> _Task description_: Return, from the lines below, each one that includes the word "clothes".

> _Material shown_:
=== Begin Enclosure ===
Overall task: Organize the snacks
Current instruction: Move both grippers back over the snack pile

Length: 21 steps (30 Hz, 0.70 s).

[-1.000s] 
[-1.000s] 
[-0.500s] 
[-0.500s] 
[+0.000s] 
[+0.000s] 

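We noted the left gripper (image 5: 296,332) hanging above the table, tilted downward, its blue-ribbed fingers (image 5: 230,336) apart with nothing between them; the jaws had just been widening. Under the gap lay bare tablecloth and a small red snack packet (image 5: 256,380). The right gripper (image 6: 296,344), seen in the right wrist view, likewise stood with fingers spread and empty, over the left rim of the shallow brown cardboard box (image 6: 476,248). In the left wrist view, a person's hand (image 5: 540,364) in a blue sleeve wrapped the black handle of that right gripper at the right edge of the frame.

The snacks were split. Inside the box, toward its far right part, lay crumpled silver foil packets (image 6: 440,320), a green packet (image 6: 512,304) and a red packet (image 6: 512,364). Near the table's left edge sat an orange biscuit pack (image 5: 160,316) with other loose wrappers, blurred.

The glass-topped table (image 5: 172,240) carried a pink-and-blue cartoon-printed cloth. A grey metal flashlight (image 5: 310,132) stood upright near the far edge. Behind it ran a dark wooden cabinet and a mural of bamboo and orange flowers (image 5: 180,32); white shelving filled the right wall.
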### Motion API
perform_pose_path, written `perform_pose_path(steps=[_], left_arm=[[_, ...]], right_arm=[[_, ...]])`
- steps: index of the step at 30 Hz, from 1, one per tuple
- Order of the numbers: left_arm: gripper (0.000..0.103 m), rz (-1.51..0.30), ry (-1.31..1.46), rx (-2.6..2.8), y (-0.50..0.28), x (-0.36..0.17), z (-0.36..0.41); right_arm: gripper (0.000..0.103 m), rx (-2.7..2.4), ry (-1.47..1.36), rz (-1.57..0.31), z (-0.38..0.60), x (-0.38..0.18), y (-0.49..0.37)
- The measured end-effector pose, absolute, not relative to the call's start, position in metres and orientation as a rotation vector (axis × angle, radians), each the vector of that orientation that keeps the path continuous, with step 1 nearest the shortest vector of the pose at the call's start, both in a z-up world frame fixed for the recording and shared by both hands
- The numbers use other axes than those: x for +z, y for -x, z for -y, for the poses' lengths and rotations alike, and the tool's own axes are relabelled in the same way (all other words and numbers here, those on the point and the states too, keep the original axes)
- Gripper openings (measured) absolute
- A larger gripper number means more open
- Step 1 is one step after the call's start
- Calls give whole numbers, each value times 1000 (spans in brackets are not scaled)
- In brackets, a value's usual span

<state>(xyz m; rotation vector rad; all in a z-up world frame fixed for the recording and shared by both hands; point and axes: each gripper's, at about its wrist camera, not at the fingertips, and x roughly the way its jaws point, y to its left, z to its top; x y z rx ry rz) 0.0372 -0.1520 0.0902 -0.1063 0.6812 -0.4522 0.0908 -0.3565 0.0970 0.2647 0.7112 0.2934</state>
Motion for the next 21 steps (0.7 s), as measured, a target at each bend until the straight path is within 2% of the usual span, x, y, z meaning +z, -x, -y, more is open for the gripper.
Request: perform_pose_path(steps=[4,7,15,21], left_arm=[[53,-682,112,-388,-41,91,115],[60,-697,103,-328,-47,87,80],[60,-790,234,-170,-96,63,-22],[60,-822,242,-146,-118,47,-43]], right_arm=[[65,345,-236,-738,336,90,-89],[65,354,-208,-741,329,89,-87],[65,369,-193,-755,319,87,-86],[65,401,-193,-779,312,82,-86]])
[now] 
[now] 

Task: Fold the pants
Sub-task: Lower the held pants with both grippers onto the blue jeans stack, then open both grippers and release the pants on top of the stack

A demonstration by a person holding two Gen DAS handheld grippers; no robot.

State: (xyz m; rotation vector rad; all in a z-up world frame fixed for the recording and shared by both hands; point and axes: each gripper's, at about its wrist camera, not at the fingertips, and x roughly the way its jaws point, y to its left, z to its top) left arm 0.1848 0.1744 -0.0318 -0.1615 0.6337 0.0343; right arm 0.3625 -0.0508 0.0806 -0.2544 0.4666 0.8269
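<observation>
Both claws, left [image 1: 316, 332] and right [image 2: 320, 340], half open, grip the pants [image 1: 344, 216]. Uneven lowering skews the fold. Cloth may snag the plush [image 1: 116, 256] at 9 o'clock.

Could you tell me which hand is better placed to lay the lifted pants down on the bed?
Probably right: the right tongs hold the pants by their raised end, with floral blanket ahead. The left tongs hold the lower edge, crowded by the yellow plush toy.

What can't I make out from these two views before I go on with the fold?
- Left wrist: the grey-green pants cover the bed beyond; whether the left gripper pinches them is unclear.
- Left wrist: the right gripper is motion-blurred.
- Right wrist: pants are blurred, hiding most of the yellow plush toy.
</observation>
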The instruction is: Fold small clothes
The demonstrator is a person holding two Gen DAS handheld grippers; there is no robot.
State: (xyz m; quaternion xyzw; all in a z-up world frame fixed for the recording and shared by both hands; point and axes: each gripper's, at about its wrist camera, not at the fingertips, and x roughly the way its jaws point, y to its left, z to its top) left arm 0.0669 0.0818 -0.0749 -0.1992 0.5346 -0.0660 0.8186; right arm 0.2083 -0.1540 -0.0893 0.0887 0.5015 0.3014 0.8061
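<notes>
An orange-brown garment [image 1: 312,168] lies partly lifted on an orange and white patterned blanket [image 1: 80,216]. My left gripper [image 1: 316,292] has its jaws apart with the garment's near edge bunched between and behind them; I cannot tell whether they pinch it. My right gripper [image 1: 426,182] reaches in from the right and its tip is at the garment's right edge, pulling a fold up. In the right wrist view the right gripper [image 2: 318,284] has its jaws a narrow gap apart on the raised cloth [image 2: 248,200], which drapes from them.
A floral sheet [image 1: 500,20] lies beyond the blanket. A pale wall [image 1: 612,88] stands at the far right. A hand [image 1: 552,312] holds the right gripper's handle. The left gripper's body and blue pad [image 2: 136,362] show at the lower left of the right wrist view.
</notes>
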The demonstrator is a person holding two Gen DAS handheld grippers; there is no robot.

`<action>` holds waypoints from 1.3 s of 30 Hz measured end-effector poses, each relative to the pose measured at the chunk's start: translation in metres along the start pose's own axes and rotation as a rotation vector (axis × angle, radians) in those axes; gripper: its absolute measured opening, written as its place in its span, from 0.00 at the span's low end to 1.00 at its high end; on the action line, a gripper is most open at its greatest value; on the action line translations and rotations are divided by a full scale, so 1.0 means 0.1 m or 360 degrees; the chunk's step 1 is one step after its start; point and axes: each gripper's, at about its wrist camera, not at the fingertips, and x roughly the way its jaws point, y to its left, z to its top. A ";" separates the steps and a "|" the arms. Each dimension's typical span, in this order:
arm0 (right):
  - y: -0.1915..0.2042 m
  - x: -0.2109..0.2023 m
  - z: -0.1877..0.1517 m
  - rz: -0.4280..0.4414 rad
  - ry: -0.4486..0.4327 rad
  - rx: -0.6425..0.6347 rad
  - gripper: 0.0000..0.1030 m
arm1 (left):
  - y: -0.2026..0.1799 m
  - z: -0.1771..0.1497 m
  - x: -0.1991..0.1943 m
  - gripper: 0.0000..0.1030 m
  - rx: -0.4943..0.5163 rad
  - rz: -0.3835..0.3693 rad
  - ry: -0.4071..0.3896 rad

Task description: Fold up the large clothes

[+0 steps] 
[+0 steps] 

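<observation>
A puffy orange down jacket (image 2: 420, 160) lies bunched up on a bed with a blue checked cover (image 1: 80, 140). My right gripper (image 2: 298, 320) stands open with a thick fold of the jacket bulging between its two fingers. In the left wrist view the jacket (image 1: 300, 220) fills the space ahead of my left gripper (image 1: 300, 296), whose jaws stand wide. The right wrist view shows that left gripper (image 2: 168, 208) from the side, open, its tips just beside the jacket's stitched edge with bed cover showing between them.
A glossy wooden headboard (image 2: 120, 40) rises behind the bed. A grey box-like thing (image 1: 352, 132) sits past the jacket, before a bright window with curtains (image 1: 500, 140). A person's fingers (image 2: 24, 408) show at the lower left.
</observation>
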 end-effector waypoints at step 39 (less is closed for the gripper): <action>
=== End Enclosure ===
> _Solution to the exercise_:
The instruction is: Fold small clothes
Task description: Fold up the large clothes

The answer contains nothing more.